But the important thing was that from the neck up, Ponder felt like a fully-functional human being.

"How do you know if I have or haven't slept?" he asked, without preamble.

+++By calculating the amount of fatigue poisons remaining in your blood. Tonight you have had one point zero zero four eight hours of sleep.+++

"Fatigue poisons?"

+++Bad things in your blood.+++

"Oh."

+++And most of the time you are not asleep, you are here.+++

"That's true enough," Ponder said, then blinked stupidly at the sentence written before him. "No it's not. I go out, I eat, I attend lectures. I'm not here all the time."

+++Over the past week you have spent ninety-three point eight six percent of your time in this room.+++

"You- _what_? Ninety three percent?

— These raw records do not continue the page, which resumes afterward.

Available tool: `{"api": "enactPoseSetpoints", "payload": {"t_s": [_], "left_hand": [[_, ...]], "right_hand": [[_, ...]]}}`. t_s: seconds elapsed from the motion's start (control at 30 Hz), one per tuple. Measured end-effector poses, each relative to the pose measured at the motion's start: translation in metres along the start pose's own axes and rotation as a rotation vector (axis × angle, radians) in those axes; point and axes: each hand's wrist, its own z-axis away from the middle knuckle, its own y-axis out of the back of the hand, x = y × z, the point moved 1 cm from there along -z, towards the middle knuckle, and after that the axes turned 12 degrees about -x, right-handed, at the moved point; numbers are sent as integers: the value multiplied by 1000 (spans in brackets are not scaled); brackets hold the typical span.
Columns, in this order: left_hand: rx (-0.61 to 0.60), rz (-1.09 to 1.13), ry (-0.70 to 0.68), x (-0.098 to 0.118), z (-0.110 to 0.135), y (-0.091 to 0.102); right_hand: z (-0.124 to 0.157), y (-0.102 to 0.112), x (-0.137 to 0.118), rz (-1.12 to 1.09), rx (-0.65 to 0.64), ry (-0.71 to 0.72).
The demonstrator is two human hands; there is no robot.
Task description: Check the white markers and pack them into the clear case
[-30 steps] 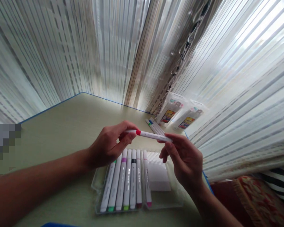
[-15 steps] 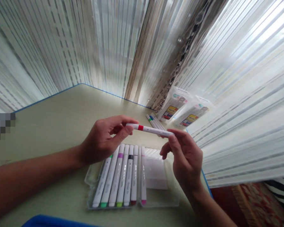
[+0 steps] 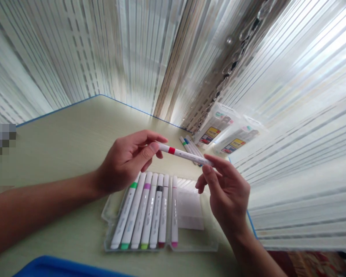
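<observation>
Held between both hands above the table is a white marker point(image 3: 187, 155) with a red band near its left end. My left hand point(image 3: 129, 159) pinches that end between thumb and fingers. At the other end, the thumb and forefinger of my right hand point(image 3: 226, 184) grip the barrel. Below them lies an open clear plastic case point(image 3: 210, 236). Several white markers point(image 3: 144, 215) with coloured bands and tips lie side by side in its left half. One pink-tipped marker point(image 3: 174, 215) rests in the right half, beside a pale card point(image 3: 190, 211).
Two clear cases with yellow labels point(image 3: 212, 132) stand at the back right. A few loose markers point(image 3: 187, 144) lie in front of them. A blue object point(image 3: 66, 267) shows at the near edge of the table point(image 3: 72, 142). String curtains point(image 3: 138, 57) hang behind the table.
The marker slopes down to the right a little more, its left end slightly higher. Both hands keep their hold. The whole view has shifted slightly.
</observation>
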Motion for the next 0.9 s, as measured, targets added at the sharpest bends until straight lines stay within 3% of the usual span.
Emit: {"api": "enactPoseSetpoints", "payload": {"t_s": [0.27,0.63,0.9], "left_hand": [[21,-17,-14,2,0,0],[2,-223,21,1,-1,1],[-112,-240,55,1,2,0]], "right_hand": [[0,1,0,54,26,15],[0,0,-1,53,32,1],[4,1,1,80,-13,-36]]}}
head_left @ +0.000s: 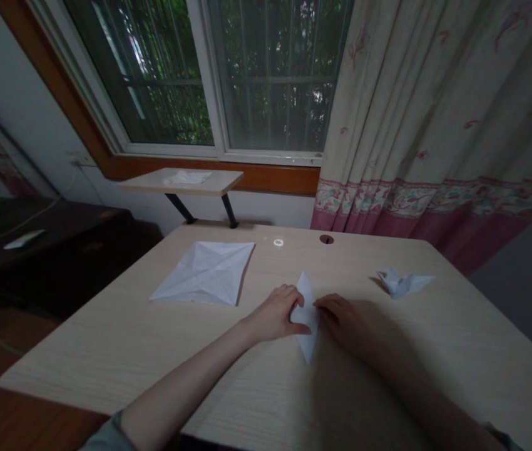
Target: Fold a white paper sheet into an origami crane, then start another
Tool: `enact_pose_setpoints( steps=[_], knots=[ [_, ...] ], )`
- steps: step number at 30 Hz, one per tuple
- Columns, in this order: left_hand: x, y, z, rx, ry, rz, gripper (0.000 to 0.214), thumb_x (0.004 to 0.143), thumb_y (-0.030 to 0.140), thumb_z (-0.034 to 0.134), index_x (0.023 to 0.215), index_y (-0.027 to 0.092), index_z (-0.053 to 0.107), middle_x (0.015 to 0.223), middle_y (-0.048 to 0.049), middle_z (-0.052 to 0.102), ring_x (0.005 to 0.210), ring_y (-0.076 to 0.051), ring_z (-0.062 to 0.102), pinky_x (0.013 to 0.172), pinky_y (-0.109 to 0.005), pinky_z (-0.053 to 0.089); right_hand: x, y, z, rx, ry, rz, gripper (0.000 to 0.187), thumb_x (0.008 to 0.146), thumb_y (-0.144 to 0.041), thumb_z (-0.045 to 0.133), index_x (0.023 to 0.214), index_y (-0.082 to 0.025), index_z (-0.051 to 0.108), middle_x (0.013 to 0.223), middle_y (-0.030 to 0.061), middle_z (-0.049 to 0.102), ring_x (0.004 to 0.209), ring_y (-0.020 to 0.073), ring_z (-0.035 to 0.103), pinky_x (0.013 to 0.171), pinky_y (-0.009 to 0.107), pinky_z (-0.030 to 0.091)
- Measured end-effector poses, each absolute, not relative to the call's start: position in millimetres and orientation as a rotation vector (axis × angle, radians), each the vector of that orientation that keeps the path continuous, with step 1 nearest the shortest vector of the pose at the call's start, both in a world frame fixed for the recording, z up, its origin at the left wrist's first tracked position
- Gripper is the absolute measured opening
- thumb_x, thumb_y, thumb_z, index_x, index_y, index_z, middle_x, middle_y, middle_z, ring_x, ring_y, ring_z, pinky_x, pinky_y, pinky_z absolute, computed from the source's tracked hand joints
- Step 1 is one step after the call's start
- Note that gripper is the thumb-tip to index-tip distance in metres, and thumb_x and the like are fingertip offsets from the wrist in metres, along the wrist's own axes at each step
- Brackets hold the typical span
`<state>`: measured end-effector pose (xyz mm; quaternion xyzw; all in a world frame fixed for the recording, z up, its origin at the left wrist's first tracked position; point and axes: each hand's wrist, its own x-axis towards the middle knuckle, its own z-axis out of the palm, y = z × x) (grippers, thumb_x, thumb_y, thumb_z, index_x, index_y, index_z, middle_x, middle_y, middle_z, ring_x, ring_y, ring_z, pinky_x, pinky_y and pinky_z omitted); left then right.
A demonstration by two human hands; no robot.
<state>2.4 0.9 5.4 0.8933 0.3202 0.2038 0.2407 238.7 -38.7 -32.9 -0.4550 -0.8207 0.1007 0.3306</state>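
A piece of folded white paper [307,311], long and pointed at both ends, lies on the desk between my hands. My left hand [278,313] grips its left side, thumb over the lower part and fingers curled at the upper part. At the paper's right edge, the fingertips of my right hand [341,316] are pinched together and touch it. Whether they hold the edge or only press on it is hard to see. To the left rests a creased square sheet of white paper [207,274]. A folded paper crane [402,283] sits off to the right.
The pale wooden desk [247,376] has a round cable hole [327,239] near its back edge. A small raised shelf [191,180] at the back left carries more white paper. Behind are a window and a floral curtain [411,125]. A dark low table [40,250] stands at left.
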Motion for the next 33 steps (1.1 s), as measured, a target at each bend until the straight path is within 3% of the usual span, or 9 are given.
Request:
enact_pose_setpoints(
  steps=[13,19,33],
  knots=[
    [5,-8,6,2.612,0.866,0.462,0.072,0.058,0.073,0.083,0.094,0.02,0.049,0.099,-0.0047,0.057,0.093,-0.026,0.052,0.085,-0.038,0.036,240,-37,-34,-1.175,-2.13,0.276,0.028,0.09,-0.009,0.048,0.104,-0.023,0.068,0.101,0.0071,0.074,0.095,0.0221,0.071,0.089,0.04,0.059],
    [-1,-1,3,2.597,0.773,0.499,0.077,0.056,0.074,0.084,0.101,0.02,0.054,0.105,-0.0057,0.06,0.099,-0.028,0.054,0.089,-0.038,0.036,239,-38,-31,-1.2,-2.137,0.311,0.029,0.089,-0.007,0.047,0.103,-0.022,0.068,0.1,0.0071,0.074,0.093,0.0219,0.071,0.089,0.039,0.059],
    [-3,4,4,2.565,0.836,0.539,0.075,0.067,0.069,0.083,0.12,0.022,0.06,0.122,-0.0103,0.063,0.114,-0.032,0.055,0.098,-0.044,0.04,240,-37,-40,-1.229,-2.048,0.219,0.027,0.091,-0.012,0.046,0.108,-0.026,0.062,0.104,0.0068,0.072,0.098,0.0227,0.069,0.091,0.043,0.058]
  ],
)
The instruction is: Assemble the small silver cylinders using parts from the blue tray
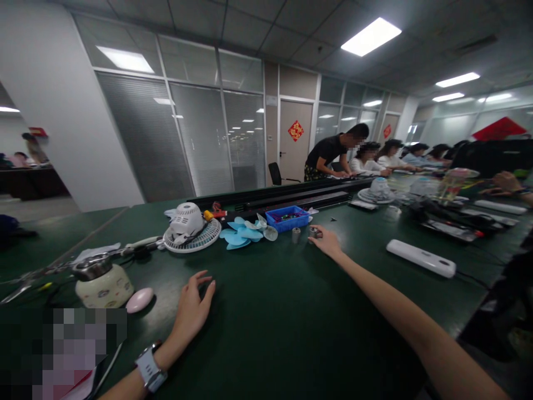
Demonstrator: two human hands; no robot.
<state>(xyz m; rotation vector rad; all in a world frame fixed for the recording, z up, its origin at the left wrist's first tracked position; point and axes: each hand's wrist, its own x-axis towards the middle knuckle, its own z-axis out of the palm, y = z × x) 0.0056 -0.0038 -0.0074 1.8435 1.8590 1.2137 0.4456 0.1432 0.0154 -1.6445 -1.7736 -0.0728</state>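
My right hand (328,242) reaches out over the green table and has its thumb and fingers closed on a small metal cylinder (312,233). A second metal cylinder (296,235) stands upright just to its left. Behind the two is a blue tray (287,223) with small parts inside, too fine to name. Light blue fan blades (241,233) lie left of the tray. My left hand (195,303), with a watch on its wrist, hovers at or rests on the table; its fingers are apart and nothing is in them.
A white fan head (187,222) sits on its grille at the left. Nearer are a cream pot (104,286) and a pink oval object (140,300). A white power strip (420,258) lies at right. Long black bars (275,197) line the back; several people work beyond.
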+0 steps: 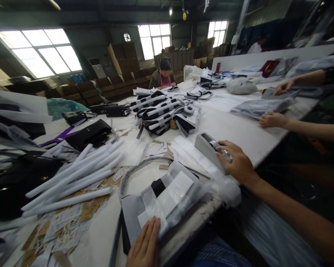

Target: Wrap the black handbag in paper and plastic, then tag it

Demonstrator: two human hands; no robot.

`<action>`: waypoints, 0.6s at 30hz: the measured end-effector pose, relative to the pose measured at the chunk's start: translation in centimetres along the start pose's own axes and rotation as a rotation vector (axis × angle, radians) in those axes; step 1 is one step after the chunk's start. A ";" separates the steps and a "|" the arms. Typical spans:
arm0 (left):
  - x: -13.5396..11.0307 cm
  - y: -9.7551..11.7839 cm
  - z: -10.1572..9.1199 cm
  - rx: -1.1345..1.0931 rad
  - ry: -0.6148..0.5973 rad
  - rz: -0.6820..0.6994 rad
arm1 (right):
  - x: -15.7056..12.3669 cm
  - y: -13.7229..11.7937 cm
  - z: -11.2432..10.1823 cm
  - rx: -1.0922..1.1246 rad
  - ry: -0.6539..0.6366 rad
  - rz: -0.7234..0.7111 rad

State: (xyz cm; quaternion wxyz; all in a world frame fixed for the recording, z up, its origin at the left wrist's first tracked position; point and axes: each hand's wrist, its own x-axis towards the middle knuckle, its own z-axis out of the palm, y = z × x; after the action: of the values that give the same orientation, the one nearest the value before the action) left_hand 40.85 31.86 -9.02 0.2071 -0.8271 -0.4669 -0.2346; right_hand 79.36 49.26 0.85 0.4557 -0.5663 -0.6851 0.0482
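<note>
My left hand (146, 243) lies flat, fingers stretched out, on the near edge of a handbag (130, 215) partly wrapped in white paper and foam. A white packet (179, 189) rests on top of this bag, and its wrapped handle (136, 168) arches out behind. At the right, my right hand (236, 161) has its fingers curled over the cutter end of a grey tape dispenser (207, 146). Whether a strip of tape is between those fingers I cannot make out. Bunched clear plastic (229, 191) hangs over the table edge below my right wrist.
White foam tubes (78, 174) lie left, near paper tags (64, 226) and black bags (89, 133). Wrapped straps and bags (164, 111) are heaped mid-table. At right, a co-worker's hands (275, 120) touch a plastic-covered item (261, 105). Another person (164, 76) sits behind the heap.
</note>
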 end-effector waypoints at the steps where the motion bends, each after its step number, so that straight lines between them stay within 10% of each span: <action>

How long is that in hours?"

+++One hundred and fifty-seven point six nine five hours. You have attended no lectures. You have not left the university grounds at any point.+++

Ponder ran his hands through his hair, and grimaced when they came across the dried tomato. He'd washed his face, or at least smeared water over it until he felt better, but the hair hadn't been top priority. He needed a bath, or at least a shower or _something_. That would mean getting out of the chair, though, and he didn't trust his legs to respond to his commands again just yet.

"How long have I been doing this?" he asked, looking into the coffee and frowning when he saw what looked like a patch of green on the opposite side of the mug to where his lips had been.

+++A while.+++

"That doesn't sound very scientific," Ponder pushed the mouldy coffee cup away from him, vowing to push Adrian's head underwater until he washed his damn dishes. At least Victor had had the decency to eat out and not create dirty crockery.

+++Sorry.+++

"That's all right."

+++You wouldn't like the number if I told you.+++

"Oh right. Fair enough."

Some of the previous conversation filtered through to Ponder's brain, and promptly made it hurt. He rubbed his temples with weak, numb fingers, and stared at the parchment in front of him.

"Did you apologise to me?"

+++No.+++

"You _did_, you wrote it down right..." Ponder stabbed vaguely at the blank space where Hex's surprisingly human half of the dialogue had been. The quill knocked his fingers as it came down.

+++You are mistaken.+++

"But I could have sworn you said..."

+++I cannot speak. I do not have vocal cords.+++

"You know what I mean," Ponder glared into the heart of the tubes, for want of a more face-like place to squint. Either stupid or a smart-aleck. He couldn't win.

+++You have just undergone a microsleep. Your body is too exhausted to function, and shut down for a few moments.+++

"I was asleep? Are you sure?"

+++Of course.+++

Ponder reached up and stroked the place he had seen the words form before. The quill creaked, almost looking like an inquisitive tendril, studying him to see what he was going to do next.

"Can you predict these microsleeps?"

+++Yes.+++

"When's my next one due?"

+++Now.+++

Ponder raised his eyebrows, and his eyeballs didn't feel like they were coated with gravel. That should have told him everything he needed to know. "So I'm asleep now?"

+++Only for a moment.+++ the quill glided across the parchment, noiselessly.

"So I'm dreaming you writing this down?"

+++Apparently.+++

"So how come you're still writing?"

+++Your microsleep is over.+++

The dream-writing had gone. Ponder was moderately impressed, then felt quite ashamed of himself for thinking that the words had magically vanished. They'd never been there in the first place. He must have been spending far too much time in here if in his dreams he was still in the seat before Hex.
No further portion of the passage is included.